- TASK INSTRUCTIONS:
Repeat the lines beginning at the one with "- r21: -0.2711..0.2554" and running to the end of the material, keeping the first and last of them, exactly as they appear.

◆ ◆ ◆

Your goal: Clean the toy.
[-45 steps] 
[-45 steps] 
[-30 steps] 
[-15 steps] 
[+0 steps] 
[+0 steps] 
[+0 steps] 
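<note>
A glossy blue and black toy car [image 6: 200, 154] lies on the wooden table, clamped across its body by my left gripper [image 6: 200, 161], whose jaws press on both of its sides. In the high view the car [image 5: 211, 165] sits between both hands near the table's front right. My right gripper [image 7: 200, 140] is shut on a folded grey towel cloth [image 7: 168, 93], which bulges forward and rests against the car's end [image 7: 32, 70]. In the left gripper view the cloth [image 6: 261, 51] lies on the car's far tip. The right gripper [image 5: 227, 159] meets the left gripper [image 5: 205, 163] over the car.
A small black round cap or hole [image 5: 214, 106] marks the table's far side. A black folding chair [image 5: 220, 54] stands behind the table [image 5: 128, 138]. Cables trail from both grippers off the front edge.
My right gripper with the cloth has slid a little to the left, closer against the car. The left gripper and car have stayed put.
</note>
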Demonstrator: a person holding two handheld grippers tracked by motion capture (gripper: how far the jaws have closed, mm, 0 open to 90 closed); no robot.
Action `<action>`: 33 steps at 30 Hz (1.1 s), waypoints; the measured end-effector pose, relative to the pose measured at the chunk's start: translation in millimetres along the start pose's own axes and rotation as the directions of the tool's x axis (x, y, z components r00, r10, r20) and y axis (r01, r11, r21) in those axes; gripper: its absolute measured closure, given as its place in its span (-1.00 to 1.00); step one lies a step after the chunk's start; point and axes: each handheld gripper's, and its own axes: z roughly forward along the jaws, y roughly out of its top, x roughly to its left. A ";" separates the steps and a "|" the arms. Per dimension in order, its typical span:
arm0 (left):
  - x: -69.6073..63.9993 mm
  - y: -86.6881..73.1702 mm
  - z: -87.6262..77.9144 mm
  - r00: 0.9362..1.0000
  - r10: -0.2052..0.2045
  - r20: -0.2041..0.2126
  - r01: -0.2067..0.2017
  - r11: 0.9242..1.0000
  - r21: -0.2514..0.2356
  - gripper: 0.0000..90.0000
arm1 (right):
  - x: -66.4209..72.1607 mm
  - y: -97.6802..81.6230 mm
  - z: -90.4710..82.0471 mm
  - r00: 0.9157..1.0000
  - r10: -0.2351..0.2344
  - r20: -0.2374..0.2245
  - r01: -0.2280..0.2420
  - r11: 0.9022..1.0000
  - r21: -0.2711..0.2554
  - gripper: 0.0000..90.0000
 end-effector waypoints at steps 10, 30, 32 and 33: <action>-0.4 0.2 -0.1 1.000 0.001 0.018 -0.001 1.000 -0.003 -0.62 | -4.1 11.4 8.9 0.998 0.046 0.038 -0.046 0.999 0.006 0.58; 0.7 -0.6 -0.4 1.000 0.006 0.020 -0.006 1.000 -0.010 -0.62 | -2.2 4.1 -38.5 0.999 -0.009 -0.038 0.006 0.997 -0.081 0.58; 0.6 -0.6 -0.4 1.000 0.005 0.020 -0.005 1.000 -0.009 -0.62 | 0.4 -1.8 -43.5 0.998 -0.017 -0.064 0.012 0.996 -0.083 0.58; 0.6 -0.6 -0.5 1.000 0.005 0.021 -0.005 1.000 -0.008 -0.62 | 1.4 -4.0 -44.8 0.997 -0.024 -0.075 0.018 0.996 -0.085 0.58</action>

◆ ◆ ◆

- SOLUTION TO THIS PROBLEM:
  - r21: -0.2711..0.2554
  - gripper: 0.0000..90.0000
 end-effector waypoints at steps 10, 30, 32 and 33: <action>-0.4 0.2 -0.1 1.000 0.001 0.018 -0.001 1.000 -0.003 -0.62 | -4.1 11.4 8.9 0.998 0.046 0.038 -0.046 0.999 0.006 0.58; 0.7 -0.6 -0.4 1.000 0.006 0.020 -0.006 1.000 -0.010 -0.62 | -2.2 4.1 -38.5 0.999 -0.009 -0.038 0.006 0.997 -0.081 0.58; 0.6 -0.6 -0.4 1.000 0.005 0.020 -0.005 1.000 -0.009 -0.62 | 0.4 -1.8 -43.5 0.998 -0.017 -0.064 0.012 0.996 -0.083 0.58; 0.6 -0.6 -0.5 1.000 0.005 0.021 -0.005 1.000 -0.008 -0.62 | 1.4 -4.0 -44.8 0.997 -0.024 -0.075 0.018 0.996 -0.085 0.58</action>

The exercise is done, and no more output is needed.